PIKETON, Ohio - Assessing soil organic matter for overall soil quality can now be done in an agricultural field, a greenhouse and even a homeowner's backyard garden.
Ohio State University researchers have developed a method for measuring soil quality that involves mixing the soil with a non-toxic solution and measuring active carbon content by matching the color of the solution to a color-coded chart. The work is in association with Ray Weil, a soil scientist with the University of Maryland.
Rafiq Islam, a soil and water specialist with Ohio State's South Centers at Piketon, said the simplified test would enable users to measure soil quality directly on site and make soil management practices based on the results. The study will be published in the American Journal of Alternate Agriculture.
"With this test anyone can monitor the quality of their soil right in the field and measure it over time based on what management practices they've applied," said Islam. "It's not meant to replace the commercial soil tests, but it's just another tool for farmers who can then conduct additional soil tests or consult professionals if they do have poor soil quality." Islam and Ohio State horticulturist Shawn Wright said the test is so simple that farmers could not only use it, but greenhouse professionals, landscape consultants and even home gardeners could take advantage of its efficiency.
Soil organic matter is a core indicator of soil quality, and soil quality is usually characterized by high levels of active carbon. Active carbon includes microbial biomass, amino acids, soluble carbon and soil carbohydrates. Any changes in the levels of active carbon changes the level of organic matter, resulting in either a degradation or improvement in soil quality.

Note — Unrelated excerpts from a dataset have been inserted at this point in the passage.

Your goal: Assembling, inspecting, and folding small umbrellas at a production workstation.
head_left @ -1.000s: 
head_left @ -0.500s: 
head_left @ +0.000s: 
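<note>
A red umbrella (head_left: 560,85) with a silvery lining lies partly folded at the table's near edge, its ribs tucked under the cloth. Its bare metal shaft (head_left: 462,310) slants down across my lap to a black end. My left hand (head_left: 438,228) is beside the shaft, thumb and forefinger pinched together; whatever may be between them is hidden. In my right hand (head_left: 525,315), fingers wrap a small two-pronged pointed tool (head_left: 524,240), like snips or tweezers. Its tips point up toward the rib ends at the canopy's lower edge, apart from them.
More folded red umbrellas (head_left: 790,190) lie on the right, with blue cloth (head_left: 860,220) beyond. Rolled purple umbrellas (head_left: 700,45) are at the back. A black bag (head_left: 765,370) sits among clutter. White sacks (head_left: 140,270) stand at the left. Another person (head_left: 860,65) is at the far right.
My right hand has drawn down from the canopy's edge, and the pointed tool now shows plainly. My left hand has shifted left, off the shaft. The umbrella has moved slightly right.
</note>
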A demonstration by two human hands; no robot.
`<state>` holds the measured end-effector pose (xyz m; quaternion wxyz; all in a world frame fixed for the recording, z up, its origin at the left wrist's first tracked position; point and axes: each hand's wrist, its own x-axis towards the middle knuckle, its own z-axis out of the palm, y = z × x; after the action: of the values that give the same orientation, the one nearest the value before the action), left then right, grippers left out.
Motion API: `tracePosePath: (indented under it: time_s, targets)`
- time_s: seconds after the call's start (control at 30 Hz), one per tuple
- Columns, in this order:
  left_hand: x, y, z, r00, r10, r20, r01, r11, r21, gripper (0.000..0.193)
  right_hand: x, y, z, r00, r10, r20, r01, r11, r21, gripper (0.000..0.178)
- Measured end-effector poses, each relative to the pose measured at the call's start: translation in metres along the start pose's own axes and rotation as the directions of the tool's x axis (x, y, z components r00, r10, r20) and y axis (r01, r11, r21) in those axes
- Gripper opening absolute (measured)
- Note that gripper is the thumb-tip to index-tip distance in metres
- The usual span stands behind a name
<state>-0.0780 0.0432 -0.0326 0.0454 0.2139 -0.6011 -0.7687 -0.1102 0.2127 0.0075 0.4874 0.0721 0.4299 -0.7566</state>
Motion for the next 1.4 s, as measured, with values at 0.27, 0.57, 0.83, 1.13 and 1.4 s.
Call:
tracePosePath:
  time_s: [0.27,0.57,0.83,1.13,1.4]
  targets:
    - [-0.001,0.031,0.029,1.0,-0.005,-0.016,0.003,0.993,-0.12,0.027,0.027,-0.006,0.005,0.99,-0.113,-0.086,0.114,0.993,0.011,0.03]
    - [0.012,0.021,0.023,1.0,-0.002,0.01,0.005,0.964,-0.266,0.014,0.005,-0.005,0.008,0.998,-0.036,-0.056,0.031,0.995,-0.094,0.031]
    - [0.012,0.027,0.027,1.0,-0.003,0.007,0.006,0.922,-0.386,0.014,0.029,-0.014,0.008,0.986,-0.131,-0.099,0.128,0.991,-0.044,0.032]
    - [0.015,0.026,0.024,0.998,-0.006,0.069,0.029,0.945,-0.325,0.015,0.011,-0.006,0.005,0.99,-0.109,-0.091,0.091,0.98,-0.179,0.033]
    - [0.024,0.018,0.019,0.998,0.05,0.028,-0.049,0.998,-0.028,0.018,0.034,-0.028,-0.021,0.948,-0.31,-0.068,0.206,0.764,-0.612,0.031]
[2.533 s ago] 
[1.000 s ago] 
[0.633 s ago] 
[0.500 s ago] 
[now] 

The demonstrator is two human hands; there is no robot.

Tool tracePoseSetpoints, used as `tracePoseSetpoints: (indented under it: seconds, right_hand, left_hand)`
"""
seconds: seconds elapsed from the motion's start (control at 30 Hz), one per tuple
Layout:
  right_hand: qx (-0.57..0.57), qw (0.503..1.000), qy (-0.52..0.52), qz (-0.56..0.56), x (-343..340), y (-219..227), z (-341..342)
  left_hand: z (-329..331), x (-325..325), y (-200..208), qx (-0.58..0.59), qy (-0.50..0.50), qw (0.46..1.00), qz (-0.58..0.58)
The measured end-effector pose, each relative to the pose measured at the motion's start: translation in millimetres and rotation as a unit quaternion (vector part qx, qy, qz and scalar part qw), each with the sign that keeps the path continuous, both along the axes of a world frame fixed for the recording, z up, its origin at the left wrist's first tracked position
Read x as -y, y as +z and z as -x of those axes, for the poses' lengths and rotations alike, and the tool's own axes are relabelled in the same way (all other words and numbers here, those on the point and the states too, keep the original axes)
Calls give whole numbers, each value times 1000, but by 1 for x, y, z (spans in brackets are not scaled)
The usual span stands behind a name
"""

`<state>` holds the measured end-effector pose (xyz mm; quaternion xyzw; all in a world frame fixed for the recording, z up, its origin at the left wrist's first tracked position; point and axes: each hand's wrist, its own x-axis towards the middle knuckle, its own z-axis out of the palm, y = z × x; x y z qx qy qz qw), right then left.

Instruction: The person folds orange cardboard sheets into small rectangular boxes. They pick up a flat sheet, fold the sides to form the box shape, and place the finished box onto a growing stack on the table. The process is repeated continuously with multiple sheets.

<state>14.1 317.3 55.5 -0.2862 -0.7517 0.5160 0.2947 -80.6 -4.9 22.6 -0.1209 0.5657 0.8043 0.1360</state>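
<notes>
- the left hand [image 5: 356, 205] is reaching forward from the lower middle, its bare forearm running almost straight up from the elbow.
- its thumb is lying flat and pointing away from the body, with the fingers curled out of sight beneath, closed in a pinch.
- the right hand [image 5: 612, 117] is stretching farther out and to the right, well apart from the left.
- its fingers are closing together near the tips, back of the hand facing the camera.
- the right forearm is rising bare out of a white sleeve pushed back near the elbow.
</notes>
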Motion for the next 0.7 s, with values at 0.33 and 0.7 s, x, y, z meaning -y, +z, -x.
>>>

Islam said that current commercial soil tests do not measure active carbon content. Total soil organic matter tests can be calculated in the lab, but are time consuming, not user-friendly and do not give an accurate measurement of active carbon since the results also include passive carbon, the bulk of soil organic content that changes little when soil properties are altered.
"Most organic matter is not active," said Islam. "So acquiring results from a test that also accounts for inactive carbon is not a very accurate assessment of soil quality. We needed a test that separated the active carbon from the rest of the soil content." The result is a method that can accurately identify active carbon in field and lab situations on soils around the world. For example, soils tested in South and Central America, the mid-Atlantic, North Dakota, Kansas, New Jersey, Africa, and Asia measured for active carbon 98 percent of the time.
Researchers were also able to test for active carbon between plowing and no-till production systems compared to methods that tested for total carbon content. They found that while neither system showed any significant difference in total carbon levels, the no-till system produced a higher active carbon content under the new testing method.
"The test gives you an idea of soil structure either for the type of soil you are planting in and even for the type of production system you are using," said Islam.
The simplicity behind the test involves its active ingredient - potassium permanganate and some other components. Islam said the non-toxic deep purple solution reacts with the active carbon in the soil when the soil is mixed with the solution and shaken. The higher the active carbon levels, the lighter in color the solution becomes. Users can then compare the result to a chart that ranges from deep purple, indicating poor soil quality, to light pink, indicating excellent soil quality.
The researchers equate the test to soil pH kits. "It's simple and cost effective, requires no elaborate equipment and can be tested on a wide variety of soil types," said Wright.
Researchers plan to develop a data bank of active carbon analyses on thousands of soils around the world.